Disagreement of Medicaid Expansion Hinders Florida’s Budget

Florida Legislature still hasn’t come to an agreement on the state budget due to differing positions on the expansion of Medicaid.

 The Senate budget has a plan to embrace president Obama’s plan to expand Medicaid, while the House budget does not.

The Senate’s version meets the requirements of the Affordable Care Act to receive federal funding for approximately 800,000 uninsured Florida citizens.

For the past two years, the House has been against that plan and countered with a plan that falls short of necessary funding requirements.

Typically, both sides will not agree and once both sides present their ideal budgets, their disagreements are sent to budget conference.  There, a unified budget is established.

Due to the strong opposing views, the budget has yet to be moved to conference.

 “Right now we are in a state of flux. There’s a fiscal divide between the House budget and Senate budget, and we’re at a bit of an impasse on how to close that gap,” says Representative Dwight Bullard, D-Fl. “Until we figure that out we can’t move into conference mode to define what the final budget is going to look like.”

The Florida state budget is about $73 billion.  Normally, House and Senate budget disagreements contrast by millions of dollars.  In this situation, Medicaid expansion is a concrete rift that has left them off by billions.

“There’s a five billion dollar difference between the Senate proposed budget and the House proposed budget. Much of that five billion concerns Medicaid expansion,”

said Rep. Darryl Rouson, D-Fl..  “At this point it appears that the sides are not really talking about reasonable compromise or meeting each other.”

House Appropriations Chair and Speaker Designate, Rep. Richard Corcoran has taken a very firm stance in not expanding Medicaid. Due to this stance, the Senate is

not willing to discuss or even engage the House in trying to negotiate for a full legislature budget to send to Gov. Rick Scott. 
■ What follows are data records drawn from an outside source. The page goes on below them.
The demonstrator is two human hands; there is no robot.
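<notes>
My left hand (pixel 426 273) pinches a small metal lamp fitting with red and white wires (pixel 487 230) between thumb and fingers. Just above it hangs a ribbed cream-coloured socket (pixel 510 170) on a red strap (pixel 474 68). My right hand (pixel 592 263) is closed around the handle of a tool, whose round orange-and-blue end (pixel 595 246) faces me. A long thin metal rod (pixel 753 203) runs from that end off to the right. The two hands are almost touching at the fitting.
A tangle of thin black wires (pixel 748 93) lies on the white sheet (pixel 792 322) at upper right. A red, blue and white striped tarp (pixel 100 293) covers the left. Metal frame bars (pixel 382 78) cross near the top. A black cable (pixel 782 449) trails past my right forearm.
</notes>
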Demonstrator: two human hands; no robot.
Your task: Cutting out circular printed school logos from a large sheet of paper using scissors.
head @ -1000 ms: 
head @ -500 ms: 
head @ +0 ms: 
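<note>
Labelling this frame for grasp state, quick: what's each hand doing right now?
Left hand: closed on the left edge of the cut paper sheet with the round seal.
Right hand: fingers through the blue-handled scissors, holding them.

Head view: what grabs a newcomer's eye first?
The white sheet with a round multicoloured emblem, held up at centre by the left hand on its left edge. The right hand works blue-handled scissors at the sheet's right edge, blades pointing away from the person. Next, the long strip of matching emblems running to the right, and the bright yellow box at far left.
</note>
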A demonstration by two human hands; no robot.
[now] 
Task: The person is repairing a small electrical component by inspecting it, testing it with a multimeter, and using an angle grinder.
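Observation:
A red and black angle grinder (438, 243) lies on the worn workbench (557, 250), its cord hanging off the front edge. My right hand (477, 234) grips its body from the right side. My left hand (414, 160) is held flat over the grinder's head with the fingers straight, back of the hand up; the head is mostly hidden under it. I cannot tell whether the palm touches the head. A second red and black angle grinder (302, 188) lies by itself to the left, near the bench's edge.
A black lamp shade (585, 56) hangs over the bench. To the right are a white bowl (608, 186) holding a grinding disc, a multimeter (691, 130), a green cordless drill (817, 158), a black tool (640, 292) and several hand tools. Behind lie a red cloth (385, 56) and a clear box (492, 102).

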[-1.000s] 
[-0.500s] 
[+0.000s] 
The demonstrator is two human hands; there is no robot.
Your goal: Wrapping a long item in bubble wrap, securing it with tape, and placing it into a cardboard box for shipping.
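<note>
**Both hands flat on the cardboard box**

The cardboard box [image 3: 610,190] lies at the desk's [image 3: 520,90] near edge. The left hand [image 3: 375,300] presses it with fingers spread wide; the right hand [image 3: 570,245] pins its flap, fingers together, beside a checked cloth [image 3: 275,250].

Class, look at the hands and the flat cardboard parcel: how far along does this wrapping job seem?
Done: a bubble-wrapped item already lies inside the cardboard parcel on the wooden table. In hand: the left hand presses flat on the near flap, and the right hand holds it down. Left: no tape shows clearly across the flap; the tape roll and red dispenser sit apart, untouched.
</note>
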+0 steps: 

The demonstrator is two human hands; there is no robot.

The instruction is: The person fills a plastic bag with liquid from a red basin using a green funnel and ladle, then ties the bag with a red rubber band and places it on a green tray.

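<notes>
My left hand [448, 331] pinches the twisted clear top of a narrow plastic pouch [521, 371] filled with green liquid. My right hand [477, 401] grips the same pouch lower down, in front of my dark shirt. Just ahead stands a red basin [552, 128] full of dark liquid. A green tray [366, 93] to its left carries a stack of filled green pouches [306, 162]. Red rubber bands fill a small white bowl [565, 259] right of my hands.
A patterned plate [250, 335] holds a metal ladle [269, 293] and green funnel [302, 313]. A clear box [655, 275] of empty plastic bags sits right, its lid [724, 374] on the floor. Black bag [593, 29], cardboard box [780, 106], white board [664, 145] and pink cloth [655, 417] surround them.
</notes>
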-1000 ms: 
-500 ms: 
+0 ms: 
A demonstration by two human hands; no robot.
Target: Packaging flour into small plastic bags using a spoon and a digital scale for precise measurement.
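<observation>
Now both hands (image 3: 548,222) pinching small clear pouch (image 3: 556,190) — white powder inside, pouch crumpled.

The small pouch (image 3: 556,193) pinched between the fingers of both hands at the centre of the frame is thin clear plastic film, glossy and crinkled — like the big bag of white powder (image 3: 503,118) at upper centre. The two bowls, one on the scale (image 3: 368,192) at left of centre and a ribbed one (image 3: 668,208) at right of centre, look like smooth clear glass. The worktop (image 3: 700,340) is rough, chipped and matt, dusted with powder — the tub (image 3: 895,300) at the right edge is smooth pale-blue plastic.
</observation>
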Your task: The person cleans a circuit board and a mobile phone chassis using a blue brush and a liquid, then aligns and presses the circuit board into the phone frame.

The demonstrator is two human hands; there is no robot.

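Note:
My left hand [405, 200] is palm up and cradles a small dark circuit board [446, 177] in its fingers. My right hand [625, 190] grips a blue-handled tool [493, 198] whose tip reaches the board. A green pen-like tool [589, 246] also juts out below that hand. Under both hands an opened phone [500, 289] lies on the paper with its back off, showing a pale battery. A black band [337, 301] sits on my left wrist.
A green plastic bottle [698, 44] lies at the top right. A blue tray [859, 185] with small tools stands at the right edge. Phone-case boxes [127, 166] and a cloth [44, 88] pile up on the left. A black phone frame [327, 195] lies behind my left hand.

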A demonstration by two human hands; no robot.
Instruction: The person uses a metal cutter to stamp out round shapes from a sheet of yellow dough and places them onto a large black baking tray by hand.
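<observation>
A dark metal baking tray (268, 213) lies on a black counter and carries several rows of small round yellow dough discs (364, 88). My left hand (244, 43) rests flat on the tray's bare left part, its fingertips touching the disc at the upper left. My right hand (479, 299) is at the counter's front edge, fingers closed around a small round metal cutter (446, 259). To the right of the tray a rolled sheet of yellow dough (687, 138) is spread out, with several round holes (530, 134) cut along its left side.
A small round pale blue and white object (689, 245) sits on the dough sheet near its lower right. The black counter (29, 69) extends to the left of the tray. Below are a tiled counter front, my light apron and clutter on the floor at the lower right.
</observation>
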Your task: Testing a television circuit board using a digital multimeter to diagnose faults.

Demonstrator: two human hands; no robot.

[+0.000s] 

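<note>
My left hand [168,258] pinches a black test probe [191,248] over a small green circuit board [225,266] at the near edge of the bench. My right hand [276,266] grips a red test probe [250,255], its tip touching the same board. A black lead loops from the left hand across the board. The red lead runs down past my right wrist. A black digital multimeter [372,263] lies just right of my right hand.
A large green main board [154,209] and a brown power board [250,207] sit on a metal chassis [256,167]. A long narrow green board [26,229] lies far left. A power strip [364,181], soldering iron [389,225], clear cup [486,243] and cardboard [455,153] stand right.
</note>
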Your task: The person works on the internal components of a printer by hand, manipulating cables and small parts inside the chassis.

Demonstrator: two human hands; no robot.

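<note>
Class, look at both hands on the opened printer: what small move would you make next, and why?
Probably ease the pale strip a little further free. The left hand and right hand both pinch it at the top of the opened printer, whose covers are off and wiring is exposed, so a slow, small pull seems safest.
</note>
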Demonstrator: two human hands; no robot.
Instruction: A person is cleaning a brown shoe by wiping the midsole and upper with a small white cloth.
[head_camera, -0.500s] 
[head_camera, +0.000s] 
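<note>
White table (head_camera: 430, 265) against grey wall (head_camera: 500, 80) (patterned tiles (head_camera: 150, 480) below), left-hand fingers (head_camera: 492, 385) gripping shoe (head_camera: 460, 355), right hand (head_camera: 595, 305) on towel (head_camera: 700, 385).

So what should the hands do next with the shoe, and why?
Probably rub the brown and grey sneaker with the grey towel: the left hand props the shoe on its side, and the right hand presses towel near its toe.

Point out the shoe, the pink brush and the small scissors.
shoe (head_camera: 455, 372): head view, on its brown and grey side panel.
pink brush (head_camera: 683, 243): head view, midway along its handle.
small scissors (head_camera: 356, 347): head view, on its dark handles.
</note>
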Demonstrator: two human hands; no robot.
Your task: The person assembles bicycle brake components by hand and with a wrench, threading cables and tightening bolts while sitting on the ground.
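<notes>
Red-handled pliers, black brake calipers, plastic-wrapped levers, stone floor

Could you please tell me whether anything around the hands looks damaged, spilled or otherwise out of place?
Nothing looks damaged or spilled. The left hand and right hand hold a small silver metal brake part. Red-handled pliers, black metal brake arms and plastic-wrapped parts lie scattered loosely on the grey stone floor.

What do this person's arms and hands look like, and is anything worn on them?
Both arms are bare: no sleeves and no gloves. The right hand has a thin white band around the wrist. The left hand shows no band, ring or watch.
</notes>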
Rep. Bruce Antone, D-Fl., among other house members, believes the budget’s standstill is stemming from personal ideology.

“Corcoran is certainly in the driver’s seat. I tend to think he believes he has a better plan, a more sound, fiscally responsible plan for providing health care,” said Antone.

“However, it’s a plan that only provides health care to about 400, 000 people, versus the Senate plan that would provide for 800,000.”

The constitutional duty for the House and Senate members is to pass a budget each and every year.

 The members have until May 1st to decide and vote on a final budget. 

If no budget is agreed upon by then, session may be extended or it can end and members return for a special session. 

The fiscal year ends June 30, 2015.

 If no budget is passed by then, a continuance will pass to keep funding for three months or can possibly result in a statewide shutdown.